In one embodiment, the underlayment component is first secured, e.g., with an adhesive or mechanical fasteners such as staples, to one of the construction components and the construction components are then permanently secured to each other to form the construction component/underlayment assembly. Typically, one of the construction components is already secured to structural members of a wall, ceiling, or floor that may be a wall, ceiling or floor of a building under construction or under renovation. However, fasteners securing the first and second construction components together can also be used to secure the underlayment component to the construction components and/or to secure the entire construction component/underlayment assembly to structural members of the wall, ceiling, or floor.
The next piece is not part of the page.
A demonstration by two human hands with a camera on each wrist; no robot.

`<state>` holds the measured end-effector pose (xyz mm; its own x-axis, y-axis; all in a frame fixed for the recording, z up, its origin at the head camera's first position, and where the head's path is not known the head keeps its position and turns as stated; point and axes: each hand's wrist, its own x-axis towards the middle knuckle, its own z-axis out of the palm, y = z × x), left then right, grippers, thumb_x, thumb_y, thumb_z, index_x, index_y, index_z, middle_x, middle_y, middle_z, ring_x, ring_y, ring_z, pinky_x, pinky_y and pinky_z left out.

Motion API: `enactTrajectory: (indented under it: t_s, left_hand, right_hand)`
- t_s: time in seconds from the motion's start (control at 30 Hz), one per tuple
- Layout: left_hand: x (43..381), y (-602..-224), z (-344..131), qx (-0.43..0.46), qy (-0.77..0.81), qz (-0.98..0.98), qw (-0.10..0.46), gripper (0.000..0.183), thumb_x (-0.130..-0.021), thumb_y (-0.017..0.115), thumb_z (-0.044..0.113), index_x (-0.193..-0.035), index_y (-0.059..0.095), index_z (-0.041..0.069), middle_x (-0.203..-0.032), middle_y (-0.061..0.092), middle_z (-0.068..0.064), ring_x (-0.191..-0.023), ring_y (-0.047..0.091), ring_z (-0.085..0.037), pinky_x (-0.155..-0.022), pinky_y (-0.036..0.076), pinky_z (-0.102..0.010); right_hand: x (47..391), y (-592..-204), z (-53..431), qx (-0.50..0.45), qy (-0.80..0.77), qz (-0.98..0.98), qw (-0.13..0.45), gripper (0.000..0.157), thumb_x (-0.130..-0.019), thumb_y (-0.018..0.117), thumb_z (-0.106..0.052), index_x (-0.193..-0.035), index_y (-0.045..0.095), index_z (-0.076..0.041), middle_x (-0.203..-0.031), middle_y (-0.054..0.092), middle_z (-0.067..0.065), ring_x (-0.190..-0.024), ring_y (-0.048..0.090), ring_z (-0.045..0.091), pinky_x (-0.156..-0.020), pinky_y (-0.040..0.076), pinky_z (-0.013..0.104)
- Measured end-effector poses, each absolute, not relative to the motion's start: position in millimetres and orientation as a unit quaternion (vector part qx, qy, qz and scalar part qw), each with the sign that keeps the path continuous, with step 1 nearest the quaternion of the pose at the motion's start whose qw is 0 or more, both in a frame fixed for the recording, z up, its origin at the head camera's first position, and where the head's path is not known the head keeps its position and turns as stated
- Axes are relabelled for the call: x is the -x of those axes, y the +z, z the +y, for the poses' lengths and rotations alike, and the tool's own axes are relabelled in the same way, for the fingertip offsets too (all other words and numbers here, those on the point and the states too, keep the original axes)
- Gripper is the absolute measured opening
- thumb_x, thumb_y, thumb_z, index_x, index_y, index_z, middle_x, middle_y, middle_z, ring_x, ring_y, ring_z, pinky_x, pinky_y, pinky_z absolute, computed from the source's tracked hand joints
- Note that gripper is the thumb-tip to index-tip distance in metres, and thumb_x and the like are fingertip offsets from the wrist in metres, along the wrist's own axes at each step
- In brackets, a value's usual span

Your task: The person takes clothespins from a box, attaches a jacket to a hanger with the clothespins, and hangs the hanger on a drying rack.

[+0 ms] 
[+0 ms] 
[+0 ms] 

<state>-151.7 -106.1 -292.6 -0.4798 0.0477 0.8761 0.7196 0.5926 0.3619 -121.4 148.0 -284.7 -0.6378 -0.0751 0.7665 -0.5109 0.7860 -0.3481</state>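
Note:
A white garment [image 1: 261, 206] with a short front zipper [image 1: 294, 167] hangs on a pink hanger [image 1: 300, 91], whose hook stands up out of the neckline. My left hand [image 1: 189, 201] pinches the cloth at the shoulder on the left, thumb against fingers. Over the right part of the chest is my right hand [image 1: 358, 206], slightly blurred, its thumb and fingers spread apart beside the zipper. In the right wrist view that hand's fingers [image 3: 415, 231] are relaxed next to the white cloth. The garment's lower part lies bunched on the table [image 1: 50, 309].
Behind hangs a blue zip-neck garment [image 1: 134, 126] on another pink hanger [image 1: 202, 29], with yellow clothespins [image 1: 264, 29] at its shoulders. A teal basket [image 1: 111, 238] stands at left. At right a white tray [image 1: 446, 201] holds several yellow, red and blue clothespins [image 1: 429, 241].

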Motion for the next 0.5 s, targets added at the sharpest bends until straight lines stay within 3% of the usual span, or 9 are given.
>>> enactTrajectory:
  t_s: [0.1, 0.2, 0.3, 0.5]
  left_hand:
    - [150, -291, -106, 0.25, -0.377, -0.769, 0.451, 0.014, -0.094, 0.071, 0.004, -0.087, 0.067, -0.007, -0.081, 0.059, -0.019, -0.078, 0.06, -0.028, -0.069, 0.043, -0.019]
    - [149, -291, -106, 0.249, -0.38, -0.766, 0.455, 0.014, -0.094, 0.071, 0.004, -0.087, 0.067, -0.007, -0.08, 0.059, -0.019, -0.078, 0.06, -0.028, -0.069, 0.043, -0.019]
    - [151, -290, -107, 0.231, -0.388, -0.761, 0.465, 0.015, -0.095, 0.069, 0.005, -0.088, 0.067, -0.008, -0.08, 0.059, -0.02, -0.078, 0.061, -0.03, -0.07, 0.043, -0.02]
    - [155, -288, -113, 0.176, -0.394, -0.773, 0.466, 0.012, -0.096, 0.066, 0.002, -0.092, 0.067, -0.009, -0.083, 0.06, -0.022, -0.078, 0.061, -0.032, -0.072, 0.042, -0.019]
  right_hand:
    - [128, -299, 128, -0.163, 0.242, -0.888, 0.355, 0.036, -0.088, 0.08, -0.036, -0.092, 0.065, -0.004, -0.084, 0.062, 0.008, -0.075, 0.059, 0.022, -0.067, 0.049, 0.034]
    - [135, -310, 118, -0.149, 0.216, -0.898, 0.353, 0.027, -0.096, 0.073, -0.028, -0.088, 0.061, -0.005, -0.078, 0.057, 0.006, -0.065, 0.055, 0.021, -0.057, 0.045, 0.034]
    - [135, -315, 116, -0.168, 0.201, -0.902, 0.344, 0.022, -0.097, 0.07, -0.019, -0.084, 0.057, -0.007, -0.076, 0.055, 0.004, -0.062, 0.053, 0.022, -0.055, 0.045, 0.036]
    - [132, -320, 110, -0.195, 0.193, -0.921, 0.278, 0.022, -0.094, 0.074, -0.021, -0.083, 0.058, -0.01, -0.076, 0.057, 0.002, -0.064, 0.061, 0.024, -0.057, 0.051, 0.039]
In another embodiment, a floor construction component/underlayment assembly of the subject invention for use in floor construction includes a first and second floor construction components which each have mechanical properties and the underlayment component which has at least one supplemental mechanical property for supplementing the mechanical properties of the first and second floor construction components. The components of this construction component/underlayment assembly are not permanently affixed to each other for the service life of the assembly. The first and second floor construction components of this embodiment of the construction component/underlayment assembly typically have different mechanical properties and are typically made from different types of construction components. For example, the assembly typically includes a first construction component that is a floor construction board, a concrete floor construction component, etc., and a second construction component that is a decorative floor construction component that overlies, but is unattached to or readily removable from the first construction component. Such decorative floor construction components include, but are not limited to, carpeting, cushioned carpeting, rugs, cushioned rugs, vinyl flooring, cushioned vinyl flooring, tiles, flexible or vinyl tiles, and flooring laminates with decorative surface layers (e.g. hardwood or simulated hardwood surface layers, tile or simulated tile surface layers, etc). The underlayment is sandwiched between the first and second floor construction components to form a floor construction component/underlayment assembly with the supplemental mechanical property or properties of the underlayment component.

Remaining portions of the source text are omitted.